The curator has done a superb job of arranging the art, which is positioned so that it can be shown to maximum advantage in relation to the space available. Artists' works are mostly grouped together for the best viewing experience. Guest relations has a printed self-guided tour leading the viewer through every area from decks five to 12 and pointing out the highlights.

Perhaps you might discover some unfamiliar artist who catches your eye. For us it was Christiane Richter. The untitled water colors on paper with solid backgrounds and bright shaded borders evoked the reaction that Christina Chandris intended, "to develop a personal response."

We liked the ship's design, which is light, airy, contemporary and lacking in glitz. Galaxy is much like a floating resort and the number of on board activities (80 hours of fun on sea days, not including the music) seems endless. Of course, it takes a big ship to provide the space and staff for all that entertainment. Nevertheless, because of the service and the design— there are many intimate corners —the experience is not unlike cruising on a smaller boat. You might, for instance, socialize at the Martini Bar; the Champagne and Caviar Bar; Michael's Club, a lounge where cigars are hand-rolled for smokers; and Tastings, which offers specialty coffees.

Also new and innovative is the Sony Wonder Suite where computers are available so that guests unfamiliar with the internet can receive instruction and explore a functional model of an individually created Galaxy intranet in a non-threatening atmosphere.
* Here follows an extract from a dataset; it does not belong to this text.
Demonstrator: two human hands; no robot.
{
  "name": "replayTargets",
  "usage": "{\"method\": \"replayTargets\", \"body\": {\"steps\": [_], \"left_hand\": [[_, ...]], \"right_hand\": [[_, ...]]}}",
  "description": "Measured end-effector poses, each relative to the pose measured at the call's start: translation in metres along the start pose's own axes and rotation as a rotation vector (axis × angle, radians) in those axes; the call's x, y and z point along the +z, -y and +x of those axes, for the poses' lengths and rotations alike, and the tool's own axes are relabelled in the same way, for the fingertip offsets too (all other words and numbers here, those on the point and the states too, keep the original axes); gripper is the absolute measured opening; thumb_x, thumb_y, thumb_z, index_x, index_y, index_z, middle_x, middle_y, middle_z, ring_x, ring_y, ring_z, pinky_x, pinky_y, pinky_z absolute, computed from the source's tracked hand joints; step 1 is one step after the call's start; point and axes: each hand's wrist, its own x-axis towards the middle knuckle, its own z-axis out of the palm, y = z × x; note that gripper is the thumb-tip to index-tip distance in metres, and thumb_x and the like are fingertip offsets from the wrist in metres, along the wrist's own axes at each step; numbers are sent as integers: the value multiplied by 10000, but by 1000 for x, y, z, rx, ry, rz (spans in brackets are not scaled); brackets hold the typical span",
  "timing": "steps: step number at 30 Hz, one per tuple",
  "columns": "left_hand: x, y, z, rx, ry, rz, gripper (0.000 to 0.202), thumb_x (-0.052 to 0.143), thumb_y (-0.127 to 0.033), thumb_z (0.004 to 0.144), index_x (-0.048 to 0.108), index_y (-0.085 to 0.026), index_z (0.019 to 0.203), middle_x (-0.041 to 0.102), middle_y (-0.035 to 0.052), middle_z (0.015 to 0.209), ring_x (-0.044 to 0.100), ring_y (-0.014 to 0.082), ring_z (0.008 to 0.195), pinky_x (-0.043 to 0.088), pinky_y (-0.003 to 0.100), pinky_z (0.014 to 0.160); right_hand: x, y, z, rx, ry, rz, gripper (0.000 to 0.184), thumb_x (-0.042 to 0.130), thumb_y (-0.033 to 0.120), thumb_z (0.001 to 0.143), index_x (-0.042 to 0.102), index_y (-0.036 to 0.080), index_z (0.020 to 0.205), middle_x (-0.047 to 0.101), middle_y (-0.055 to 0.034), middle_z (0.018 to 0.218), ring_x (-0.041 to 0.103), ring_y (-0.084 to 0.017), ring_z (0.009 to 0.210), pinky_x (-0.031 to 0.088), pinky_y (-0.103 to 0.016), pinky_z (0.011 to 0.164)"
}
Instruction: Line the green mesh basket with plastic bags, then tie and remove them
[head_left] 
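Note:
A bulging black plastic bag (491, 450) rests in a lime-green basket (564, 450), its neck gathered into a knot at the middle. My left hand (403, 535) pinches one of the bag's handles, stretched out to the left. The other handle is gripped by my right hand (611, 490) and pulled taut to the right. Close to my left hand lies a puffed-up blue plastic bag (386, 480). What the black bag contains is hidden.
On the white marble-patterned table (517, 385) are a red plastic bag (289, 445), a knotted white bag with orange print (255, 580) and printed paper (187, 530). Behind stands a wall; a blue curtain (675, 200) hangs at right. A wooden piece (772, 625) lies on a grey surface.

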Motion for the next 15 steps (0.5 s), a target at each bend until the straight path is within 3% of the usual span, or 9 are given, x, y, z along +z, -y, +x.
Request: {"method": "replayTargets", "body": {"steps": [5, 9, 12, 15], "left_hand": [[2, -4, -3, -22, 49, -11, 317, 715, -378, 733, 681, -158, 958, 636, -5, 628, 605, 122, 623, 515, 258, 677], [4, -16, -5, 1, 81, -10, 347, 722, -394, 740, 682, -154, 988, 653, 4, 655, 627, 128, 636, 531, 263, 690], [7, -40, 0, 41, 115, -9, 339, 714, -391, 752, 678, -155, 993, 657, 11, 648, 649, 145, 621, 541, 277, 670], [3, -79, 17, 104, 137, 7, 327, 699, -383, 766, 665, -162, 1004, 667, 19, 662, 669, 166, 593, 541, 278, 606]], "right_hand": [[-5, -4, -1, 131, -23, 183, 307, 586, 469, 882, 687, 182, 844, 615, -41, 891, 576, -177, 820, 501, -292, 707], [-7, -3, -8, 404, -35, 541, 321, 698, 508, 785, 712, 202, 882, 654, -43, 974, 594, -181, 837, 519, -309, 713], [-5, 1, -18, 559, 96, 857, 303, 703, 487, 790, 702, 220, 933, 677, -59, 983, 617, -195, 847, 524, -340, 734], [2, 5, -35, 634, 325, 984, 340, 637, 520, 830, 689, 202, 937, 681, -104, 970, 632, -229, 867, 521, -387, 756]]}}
The computer room is just one of many technological installations. The Celebrity Network allows guests to access information using interactive TV in their cabins. They might, for example, preview shore excursions and reserve space without having to attend lectures and stand in line to purchase tickets.

Spa services and gyms are very important elements of shipboard life. No passenger could fault the exercise and beauty treatments program on the Galaxy. Designed specifically for Celebrity by the Steiner Group of London, the 10,000-square foot AquaSpa(sm) features water treatments and is one of two of the most technically advanced spas at sea. Michele and Clive Warshaw, the originators, call it an "adult playground, but one that is good for you."
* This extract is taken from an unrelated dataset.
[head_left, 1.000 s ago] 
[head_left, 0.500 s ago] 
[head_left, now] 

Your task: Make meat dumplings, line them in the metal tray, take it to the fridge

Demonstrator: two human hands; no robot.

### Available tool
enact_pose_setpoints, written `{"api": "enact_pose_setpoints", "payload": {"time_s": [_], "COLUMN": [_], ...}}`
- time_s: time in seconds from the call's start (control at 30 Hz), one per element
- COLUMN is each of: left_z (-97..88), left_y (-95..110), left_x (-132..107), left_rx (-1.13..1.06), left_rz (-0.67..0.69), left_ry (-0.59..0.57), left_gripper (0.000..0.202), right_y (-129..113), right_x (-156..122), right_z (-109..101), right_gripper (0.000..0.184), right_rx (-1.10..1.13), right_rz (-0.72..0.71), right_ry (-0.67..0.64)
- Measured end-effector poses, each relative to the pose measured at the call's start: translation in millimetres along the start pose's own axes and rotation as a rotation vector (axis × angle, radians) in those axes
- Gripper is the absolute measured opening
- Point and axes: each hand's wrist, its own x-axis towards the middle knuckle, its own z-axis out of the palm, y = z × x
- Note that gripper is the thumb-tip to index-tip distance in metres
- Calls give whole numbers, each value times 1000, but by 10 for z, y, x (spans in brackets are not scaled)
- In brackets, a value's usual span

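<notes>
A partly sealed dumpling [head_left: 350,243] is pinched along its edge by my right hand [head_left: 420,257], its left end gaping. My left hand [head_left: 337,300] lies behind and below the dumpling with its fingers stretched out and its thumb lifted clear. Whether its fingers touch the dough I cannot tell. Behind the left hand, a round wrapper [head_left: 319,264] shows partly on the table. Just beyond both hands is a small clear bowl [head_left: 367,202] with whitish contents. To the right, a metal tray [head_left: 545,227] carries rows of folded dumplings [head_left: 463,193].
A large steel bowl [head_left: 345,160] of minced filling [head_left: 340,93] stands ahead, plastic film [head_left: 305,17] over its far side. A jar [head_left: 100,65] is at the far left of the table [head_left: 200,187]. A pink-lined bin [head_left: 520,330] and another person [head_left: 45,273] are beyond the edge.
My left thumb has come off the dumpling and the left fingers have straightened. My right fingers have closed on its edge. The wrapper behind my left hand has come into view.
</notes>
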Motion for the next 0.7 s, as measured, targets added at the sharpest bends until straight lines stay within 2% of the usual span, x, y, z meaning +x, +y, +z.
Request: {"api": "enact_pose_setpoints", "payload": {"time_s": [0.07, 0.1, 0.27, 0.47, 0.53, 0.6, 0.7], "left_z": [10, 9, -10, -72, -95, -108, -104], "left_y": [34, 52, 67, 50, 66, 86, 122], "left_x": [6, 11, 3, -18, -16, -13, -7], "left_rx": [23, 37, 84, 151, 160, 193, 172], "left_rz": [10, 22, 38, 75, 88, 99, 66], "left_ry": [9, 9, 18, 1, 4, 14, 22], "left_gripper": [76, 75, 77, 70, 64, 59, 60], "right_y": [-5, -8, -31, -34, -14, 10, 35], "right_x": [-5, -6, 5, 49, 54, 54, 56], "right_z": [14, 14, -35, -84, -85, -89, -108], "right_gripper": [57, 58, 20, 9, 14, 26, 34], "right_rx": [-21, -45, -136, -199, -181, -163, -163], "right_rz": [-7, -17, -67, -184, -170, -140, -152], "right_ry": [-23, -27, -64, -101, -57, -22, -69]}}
They describe the hydrotherapy bath, a pool with jets at several stations that massage different parts of the body, as "getting into an alka seltzer bath."

All 35 pieces of equipment are the finest and the most up-to-date, especially the virtual reality bikes, which combine cycling and video games. Trainers are on hand and classes are offered throughout the cruise. To join the frequent fitness program, consult the daily schedule for the starred events, such as golf putting and basketball. Prizes are awarded for accumulating a specific number of points.

Those who are concerned about fitness while vacationing will also consider the problem of being confronted with too much food and too many food choices. They need not be. Michel Roux, famed London chef and consultant to the kitchen, has produced a lean and light menu for lunch and dinner. Even room service offers light fare.

Galaxy had only been in the water about a month when we sailed on it. Nevertheless, everything seemed to be running smoothly from the spectacular shows in the stunning theater to the well-planned shore excursions. We were told that there is more to come, such as a package that includes a physical exam, fresh blinis in the Caviar Bar, teas at Tastings and new trips onshore.

There are 55 connecting cabins, allowing families traveling together to configure suitable accommodations. One caveat, none of the regular rooms have bathtubs so if a long soak and a Jacuzzi are on your list of musts, reserve a suite.